**TASK ITEM**.
From the listing below, reproduce word for word the part that opens with the line containing "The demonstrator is" and closes with the line containing "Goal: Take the"; reproduce nothing else.
AVAILABLE DATA Block Start
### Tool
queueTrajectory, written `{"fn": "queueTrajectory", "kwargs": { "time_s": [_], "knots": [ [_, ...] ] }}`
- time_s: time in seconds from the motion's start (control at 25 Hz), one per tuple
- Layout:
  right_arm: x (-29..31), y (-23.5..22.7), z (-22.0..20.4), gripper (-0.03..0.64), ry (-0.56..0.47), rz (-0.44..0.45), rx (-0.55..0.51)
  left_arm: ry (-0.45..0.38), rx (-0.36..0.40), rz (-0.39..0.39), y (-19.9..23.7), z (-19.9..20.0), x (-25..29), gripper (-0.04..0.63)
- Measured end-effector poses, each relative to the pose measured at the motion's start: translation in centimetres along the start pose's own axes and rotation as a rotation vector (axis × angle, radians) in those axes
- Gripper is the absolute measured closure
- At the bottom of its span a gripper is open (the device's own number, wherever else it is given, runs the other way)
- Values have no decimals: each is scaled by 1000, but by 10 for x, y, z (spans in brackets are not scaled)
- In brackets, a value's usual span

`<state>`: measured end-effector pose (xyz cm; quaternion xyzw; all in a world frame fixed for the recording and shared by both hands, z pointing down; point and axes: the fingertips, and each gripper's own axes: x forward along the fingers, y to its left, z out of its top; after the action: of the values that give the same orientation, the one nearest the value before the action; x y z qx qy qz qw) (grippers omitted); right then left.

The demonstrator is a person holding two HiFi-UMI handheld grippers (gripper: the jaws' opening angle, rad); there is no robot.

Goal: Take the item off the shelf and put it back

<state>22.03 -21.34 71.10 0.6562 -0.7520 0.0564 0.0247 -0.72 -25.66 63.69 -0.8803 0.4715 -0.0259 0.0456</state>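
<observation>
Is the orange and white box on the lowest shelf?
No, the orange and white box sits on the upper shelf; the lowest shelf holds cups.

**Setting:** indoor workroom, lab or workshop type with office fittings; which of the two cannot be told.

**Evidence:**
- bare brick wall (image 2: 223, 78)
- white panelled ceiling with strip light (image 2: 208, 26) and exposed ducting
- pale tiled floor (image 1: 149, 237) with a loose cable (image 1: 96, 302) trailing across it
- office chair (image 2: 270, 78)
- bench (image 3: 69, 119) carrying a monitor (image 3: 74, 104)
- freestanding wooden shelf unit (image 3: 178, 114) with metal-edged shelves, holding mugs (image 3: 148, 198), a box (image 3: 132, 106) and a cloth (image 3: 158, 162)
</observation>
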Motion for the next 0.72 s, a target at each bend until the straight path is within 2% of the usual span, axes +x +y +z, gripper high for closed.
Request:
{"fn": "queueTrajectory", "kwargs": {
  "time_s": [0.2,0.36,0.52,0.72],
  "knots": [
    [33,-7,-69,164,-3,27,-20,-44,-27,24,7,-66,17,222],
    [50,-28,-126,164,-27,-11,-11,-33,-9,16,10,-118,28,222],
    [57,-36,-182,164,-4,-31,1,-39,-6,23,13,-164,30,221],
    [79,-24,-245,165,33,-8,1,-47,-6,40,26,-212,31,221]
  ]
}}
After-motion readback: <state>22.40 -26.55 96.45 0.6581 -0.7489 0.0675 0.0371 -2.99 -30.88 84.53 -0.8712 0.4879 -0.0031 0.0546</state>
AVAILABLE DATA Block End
**FINAL ANSWER**.
The demonstrator is a person holding two HiFi-UMI handheld grippers (gripper: the jaws' opening angle, rad); there is no robot.

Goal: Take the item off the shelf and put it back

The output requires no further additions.